# Exercise materials

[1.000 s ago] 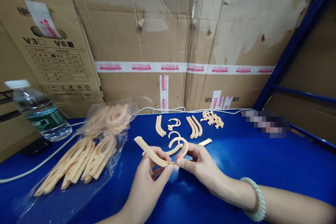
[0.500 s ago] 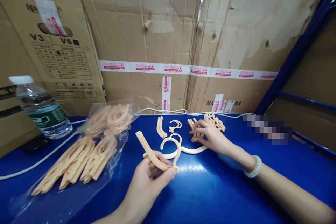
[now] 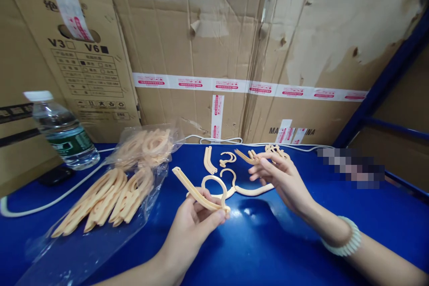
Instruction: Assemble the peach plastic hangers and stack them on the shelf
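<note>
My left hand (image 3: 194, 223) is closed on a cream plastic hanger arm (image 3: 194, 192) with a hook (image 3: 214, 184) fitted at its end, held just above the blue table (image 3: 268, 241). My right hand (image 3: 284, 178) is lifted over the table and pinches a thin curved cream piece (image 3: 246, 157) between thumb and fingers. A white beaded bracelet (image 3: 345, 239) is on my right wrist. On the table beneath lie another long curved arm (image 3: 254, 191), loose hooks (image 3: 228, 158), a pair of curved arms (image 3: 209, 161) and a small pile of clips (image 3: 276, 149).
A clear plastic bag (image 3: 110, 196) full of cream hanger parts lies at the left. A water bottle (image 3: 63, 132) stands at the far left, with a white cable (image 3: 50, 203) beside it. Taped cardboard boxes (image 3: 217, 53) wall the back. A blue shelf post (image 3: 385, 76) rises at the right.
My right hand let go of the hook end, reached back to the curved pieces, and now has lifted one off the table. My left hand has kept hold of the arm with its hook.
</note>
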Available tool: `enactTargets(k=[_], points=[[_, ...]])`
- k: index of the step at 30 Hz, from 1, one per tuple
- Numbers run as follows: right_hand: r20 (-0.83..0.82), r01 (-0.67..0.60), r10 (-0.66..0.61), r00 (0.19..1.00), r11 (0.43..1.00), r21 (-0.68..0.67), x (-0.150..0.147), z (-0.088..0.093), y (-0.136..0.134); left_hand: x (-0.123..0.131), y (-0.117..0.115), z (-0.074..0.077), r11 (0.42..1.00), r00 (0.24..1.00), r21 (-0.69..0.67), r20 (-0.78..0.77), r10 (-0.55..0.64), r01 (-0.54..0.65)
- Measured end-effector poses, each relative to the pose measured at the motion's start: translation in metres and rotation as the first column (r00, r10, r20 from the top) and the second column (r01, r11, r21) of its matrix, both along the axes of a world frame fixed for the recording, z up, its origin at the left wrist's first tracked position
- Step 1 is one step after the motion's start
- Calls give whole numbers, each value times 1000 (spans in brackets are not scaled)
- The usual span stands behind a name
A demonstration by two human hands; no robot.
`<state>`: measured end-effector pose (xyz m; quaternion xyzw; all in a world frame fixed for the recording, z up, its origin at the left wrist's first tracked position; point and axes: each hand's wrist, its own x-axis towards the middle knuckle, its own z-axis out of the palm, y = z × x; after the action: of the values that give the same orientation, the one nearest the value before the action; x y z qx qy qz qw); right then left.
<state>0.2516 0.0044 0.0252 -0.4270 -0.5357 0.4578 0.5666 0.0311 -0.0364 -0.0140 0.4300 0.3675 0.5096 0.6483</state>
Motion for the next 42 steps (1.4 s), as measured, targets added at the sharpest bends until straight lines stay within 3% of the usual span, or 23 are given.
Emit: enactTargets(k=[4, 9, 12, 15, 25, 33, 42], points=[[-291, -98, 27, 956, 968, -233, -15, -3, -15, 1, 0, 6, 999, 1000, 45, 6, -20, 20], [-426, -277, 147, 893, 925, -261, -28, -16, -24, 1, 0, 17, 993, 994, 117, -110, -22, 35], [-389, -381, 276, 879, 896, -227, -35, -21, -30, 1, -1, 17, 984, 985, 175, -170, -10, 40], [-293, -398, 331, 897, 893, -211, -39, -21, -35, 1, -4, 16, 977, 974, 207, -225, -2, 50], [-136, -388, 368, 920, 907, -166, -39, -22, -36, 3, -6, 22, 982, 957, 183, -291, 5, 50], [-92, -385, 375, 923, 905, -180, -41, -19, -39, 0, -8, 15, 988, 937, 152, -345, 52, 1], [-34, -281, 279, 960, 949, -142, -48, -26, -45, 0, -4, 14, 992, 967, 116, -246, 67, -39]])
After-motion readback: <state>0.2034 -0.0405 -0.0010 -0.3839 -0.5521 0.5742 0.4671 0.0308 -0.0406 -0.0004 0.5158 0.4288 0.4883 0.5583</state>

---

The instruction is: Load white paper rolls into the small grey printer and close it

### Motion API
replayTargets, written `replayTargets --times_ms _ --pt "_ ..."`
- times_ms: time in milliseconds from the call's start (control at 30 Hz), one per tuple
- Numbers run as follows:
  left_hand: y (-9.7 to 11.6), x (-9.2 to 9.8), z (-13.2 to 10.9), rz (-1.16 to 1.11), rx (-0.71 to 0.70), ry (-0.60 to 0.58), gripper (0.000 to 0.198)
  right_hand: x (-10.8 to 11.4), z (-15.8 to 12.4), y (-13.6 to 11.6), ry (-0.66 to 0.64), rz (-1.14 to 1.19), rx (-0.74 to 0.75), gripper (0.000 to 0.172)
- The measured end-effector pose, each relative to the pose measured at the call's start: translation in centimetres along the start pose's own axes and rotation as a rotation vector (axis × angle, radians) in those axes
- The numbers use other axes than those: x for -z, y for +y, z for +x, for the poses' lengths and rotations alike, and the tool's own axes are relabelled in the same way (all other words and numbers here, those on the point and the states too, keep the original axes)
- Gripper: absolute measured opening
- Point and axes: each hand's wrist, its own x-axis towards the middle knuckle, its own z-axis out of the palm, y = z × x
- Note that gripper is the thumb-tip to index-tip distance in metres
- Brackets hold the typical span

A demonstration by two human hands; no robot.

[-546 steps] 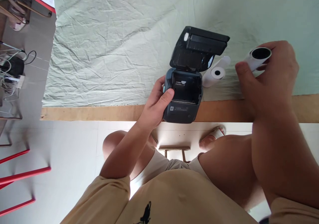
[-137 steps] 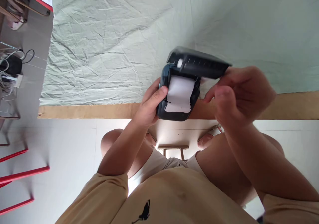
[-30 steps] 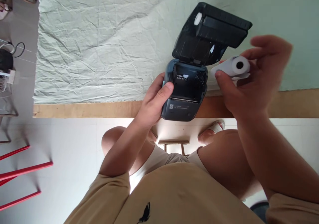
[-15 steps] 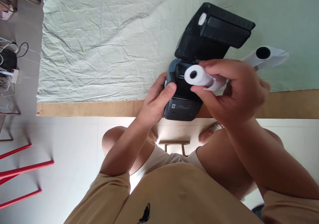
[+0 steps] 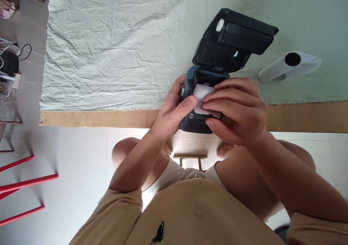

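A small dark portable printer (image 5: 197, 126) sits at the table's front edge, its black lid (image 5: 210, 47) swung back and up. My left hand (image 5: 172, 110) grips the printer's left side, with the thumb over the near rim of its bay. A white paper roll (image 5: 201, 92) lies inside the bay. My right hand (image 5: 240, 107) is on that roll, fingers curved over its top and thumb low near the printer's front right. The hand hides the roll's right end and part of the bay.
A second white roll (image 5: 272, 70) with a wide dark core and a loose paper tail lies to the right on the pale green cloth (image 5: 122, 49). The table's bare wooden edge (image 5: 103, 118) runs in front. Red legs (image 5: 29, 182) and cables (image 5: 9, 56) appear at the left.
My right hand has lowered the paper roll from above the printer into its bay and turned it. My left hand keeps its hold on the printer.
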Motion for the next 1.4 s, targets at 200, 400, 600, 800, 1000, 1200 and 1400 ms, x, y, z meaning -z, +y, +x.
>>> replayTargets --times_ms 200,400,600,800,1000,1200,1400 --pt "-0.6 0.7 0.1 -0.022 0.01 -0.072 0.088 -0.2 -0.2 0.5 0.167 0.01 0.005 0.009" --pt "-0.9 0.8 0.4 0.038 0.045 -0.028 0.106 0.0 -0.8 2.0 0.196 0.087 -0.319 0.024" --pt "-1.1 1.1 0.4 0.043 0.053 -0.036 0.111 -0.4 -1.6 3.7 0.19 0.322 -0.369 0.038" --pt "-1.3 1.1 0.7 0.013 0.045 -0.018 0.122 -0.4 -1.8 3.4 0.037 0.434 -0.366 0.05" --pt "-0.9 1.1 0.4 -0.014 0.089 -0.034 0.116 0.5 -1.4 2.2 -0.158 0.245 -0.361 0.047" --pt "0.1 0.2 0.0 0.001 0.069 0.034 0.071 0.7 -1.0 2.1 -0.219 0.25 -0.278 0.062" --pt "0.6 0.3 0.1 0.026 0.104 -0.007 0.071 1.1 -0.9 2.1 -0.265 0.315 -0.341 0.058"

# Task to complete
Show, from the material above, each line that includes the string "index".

# Answer box
- k: index of the step at 30 Hz, from 1, one per tuple
- Note that gripper is the thumb-tip to index-tip distance in metres

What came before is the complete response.